8. Concluding Remarks and Outstanding Questions

Extraordinary progress in deciphering the biology of cellular miRNAs, since their discovery 25 years back [272], offers a great opportunity to understand the role of these sncRNAs in virus-host interactions. Accumulating evidence suggest that cellular miRNAs play important roles in viral life cycle by promoting or inhibiting virus replication. Accordingly, cellular miRNAs that can directly inhibit HIV-1 replication by targeting the vRNA and/or viral mRNAs, and cellular miRNAs that can indirectly affect HIV-1 infection by targeting HDFs have been reported (Table 2).

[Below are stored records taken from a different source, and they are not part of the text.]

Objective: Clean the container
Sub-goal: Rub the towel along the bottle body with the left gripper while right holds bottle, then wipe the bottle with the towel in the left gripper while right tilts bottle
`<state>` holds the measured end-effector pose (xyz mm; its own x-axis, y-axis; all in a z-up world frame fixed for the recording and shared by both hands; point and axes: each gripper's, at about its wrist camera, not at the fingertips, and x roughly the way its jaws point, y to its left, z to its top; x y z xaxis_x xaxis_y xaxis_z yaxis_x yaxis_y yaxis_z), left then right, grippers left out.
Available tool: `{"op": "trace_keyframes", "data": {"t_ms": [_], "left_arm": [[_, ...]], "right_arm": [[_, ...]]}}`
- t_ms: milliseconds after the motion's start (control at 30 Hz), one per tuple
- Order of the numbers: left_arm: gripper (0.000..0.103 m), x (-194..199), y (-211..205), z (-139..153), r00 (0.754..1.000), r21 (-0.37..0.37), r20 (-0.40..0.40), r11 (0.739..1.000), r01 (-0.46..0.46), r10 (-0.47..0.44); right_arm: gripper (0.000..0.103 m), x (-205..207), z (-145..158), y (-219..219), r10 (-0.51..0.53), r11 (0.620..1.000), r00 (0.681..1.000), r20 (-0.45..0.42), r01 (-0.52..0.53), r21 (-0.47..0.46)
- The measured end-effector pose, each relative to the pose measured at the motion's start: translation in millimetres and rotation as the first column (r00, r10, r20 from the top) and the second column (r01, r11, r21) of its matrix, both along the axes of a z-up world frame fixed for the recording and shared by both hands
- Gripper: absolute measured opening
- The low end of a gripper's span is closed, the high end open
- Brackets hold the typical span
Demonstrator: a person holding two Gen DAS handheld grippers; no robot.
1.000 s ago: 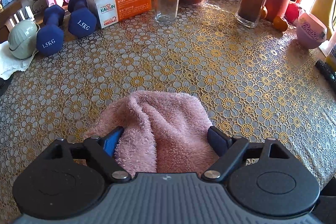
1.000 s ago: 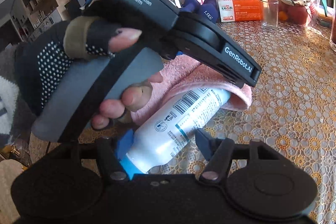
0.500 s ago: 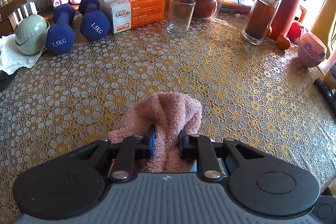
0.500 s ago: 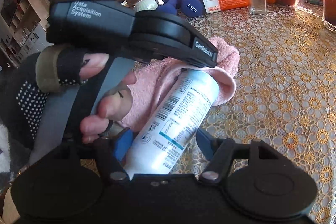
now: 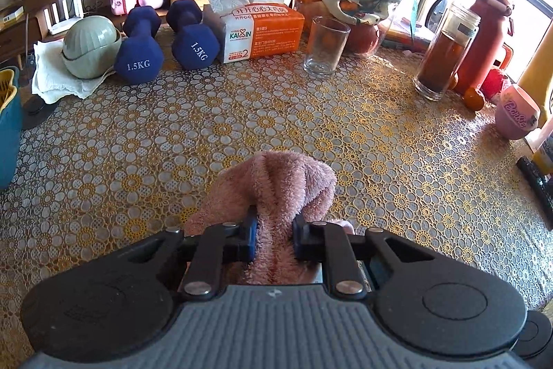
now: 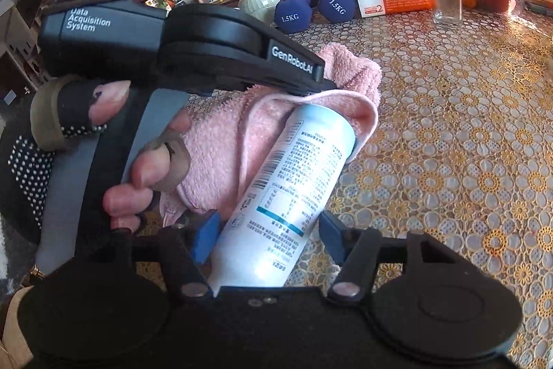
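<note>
A pink towel (image 5: 283,182) is bunched between the pads of my left gripper (image 5: 274,237), which is shut on it above the lace tablecloth (image 5: 345,127). In the right wrist view a white container (image 6: 297,175), a printed bottle, lies tilted between the blue pads of my right gripper (image 6: 269,237), which is shut on its lower part. The pink towel (image 6: 221,154) drapes over the bottle's far end. The left gripper's black body (image 6: 242,51) hangs above it, held by a gloved hand (image 6: 69,113).
Along the table's far side stand two blue dumbbells (image 5: 138,57), an orange tissue box (image 5: 262,33), an empty glass (image 5: 325,47), a jar of dark liquid (image 5: 442,57) and a red flask (image 5: 484,33). A pink cup (image 5: 516,111) sits at the right edge.
My left gripper went from open around the towel to shut on it and lifted it. The towel now covers the bottle's far end, and the bottle has swung more upright in the right view.
</note>
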<state>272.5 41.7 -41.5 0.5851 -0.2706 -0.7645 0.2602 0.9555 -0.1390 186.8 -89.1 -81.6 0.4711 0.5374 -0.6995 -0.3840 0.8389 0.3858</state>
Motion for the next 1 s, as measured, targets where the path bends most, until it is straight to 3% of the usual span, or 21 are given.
{"op": "trace_keyframes", "data": {"t_ms": [233,400,600,800,1000], "left_arm": [[0.017,-39,15,15,0.998,-0.001,0.056,1.000,0.011,-0.011],[0.017,-83,21,37,0.992,-0.026,0.128,1.000,0.017,-0.013],[0.017,-133,5,67,0.980,-0.078,0.190,0.994,0.081,-0.065],[0.017,-157,-44,51,0.971,-0.136,0.115,0.964,0.227,-0.212],[0.017,-147,-66,10,0.976,-0.106,0.034,0.970,0.217,-0.214]], "right_arm": [[0.051,-23,14,-11,0.223,0.962,0.968,0.114,-0.199,-0.190],[0.049,-42,20,-20,0.399,0.876,0.902,0.164,-0.323,-0.358],[0.049,-67,16,-32,0.536,0.779,0.813,0.228,-0.372,-0.504],[0.049,-76,13,-34,0.566,0.761,0.783,0.258,-0.374,-0.530],[0.048,-75,14,-35,0.548,0.777,0.794,0.263,-0.366,-0.511]]}}
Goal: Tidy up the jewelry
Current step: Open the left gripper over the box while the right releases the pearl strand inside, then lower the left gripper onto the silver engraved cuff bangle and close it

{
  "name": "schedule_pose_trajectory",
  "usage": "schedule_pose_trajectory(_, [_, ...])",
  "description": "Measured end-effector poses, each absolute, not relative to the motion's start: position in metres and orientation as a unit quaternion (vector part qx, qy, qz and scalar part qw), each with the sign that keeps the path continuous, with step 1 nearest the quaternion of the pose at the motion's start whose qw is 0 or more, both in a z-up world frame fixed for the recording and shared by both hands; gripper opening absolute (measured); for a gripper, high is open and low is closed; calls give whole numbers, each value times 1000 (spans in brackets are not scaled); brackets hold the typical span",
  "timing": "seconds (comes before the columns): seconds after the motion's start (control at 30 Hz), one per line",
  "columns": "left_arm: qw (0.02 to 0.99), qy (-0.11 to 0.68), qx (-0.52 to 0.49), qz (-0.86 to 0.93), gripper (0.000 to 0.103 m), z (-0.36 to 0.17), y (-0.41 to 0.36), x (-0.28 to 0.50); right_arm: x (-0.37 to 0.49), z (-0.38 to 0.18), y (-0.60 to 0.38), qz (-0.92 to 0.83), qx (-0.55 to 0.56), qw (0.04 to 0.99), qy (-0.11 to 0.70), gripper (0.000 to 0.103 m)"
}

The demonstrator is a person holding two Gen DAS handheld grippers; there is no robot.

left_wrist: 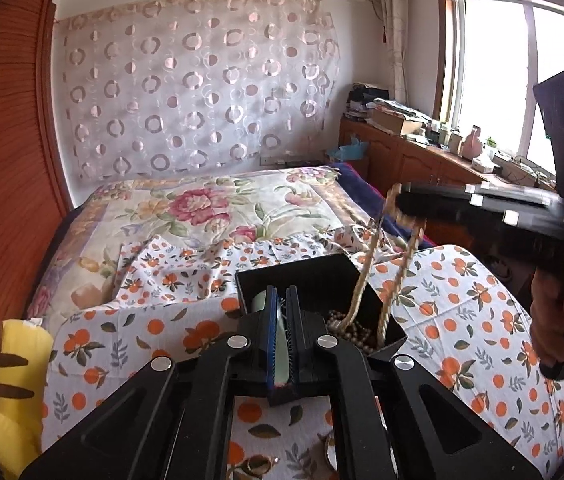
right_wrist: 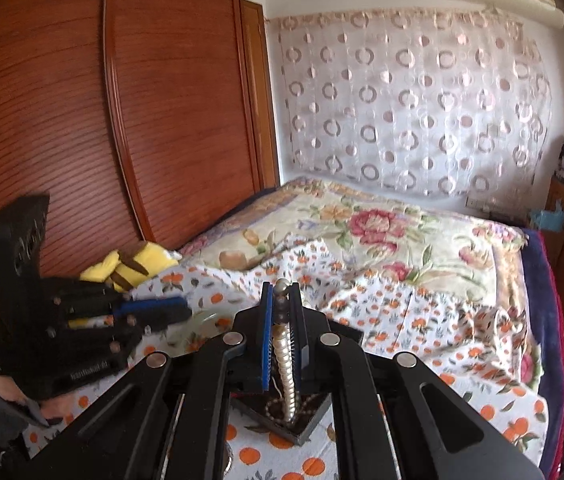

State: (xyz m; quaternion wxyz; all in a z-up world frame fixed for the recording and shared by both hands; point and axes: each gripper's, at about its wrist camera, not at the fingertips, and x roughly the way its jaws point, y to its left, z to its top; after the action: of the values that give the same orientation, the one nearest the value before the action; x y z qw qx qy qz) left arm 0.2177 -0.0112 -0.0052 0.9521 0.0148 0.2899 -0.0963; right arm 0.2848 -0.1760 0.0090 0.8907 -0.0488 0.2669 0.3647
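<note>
A black open box (left_wrist: 342,276) stands on the orange-print cloth and holds beaded jewelry. My left gripper (left_wrist: 282,300) is shut on a pale green bangle (left_wrist: 280,332) at the box's left side. My right gripper (right_wrist: 282,300) is shut on a pearl necklace (right_wrist: 286,364), holding it up above the box (right_wrist: 310,420). In the left wrist view the necklace (left_wrist: 366,280) hangs in two strands from the right gripper (left_wrist: 402,200) down into the box. The left gripper (right_wrist: 169,308) shows at the left of the right wrist view.
The orange-print cloth (left_wrist: 462,320) covers the near part of a bed with a floral quilt (left_wrist: 221,208). A yellow plush toy (left_wrist: 5,380) lies at the left edge. More gold jewelry (left_wrist: 257,466) lies on the cloth under my left gripper. A wooden wardrobe (right_wrist: 121,120) stands left.
</note>
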Motion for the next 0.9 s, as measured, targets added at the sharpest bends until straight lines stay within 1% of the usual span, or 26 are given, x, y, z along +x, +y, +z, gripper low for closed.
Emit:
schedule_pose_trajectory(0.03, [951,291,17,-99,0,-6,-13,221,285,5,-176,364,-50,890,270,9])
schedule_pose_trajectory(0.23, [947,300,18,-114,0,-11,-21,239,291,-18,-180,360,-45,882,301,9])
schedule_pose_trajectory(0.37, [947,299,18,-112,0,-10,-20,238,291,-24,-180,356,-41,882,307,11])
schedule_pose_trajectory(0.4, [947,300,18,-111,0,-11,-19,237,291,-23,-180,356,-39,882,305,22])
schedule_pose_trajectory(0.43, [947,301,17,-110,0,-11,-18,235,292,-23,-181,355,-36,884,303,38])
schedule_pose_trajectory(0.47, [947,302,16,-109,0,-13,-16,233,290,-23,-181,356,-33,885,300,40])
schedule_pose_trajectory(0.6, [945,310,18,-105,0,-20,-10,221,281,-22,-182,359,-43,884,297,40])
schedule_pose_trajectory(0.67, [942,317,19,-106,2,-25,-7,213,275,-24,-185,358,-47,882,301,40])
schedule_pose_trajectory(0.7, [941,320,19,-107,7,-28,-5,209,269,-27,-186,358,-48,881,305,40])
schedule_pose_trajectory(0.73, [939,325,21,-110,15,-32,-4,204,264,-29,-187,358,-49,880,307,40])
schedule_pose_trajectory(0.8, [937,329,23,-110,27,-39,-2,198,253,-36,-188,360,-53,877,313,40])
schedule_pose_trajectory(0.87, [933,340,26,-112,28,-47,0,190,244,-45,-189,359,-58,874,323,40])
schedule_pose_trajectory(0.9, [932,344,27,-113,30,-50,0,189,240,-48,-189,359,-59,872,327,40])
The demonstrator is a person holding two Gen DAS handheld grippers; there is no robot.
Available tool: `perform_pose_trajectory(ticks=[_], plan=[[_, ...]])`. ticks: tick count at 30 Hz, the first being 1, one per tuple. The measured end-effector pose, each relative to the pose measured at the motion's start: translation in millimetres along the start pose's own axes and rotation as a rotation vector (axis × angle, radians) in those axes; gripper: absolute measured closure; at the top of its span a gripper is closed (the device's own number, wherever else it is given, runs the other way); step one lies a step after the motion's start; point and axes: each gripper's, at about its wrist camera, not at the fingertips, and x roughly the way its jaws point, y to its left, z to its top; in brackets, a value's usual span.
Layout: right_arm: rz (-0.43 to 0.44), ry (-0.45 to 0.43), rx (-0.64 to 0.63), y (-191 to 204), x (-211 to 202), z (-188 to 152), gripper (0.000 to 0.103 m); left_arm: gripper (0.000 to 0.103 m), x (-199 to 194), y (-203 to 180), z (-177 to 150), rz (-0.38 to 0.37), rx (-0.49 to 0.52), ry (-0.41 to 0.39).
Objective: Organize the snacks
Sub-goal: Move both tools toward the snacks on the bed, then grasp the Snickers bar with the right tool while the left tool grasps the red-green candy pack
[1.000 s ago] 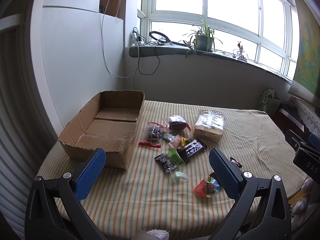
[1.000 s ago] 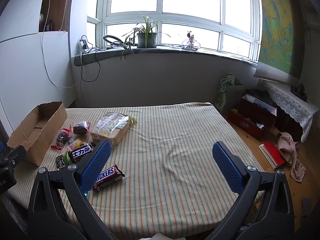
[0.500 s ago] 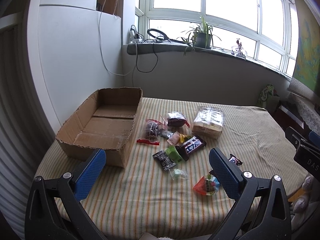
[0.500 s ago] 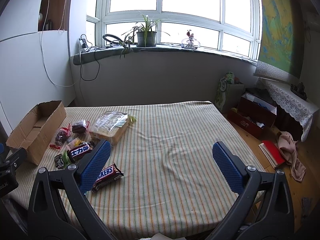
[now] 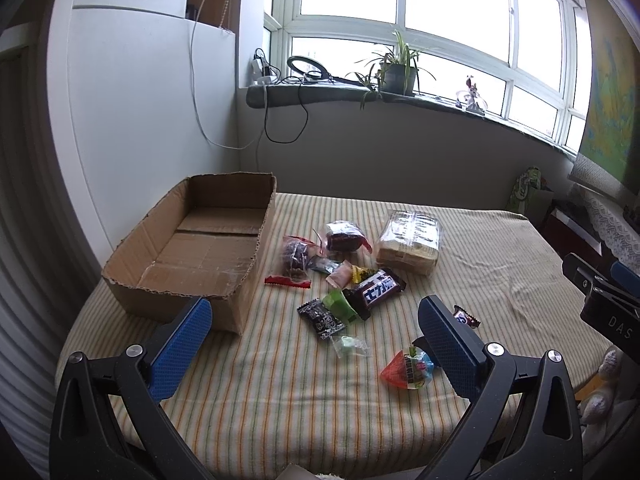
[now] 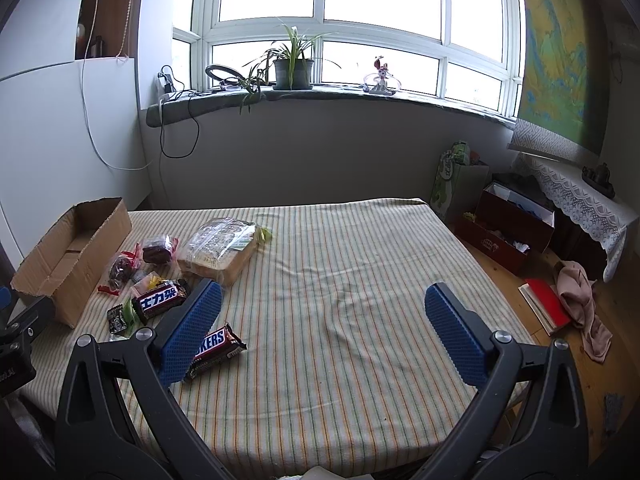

However, the efficacy and the physiological relevance of any such endogenous cellular miRNA-mediated effects on HIV-1 replication, and the ability of HIV-1 genome to encode miRNAs remain contentious, albeit enriching and important, areas of ongoing research [273]. Several outstanding questions need special attention to better understand the role of miRNAs in HIV-1 infection.

Table 2

Cellular miRNAs reported to target the host-dependency factors (HDFs) and modulate HIV-1 replication negatively or positively, and discussed in this review.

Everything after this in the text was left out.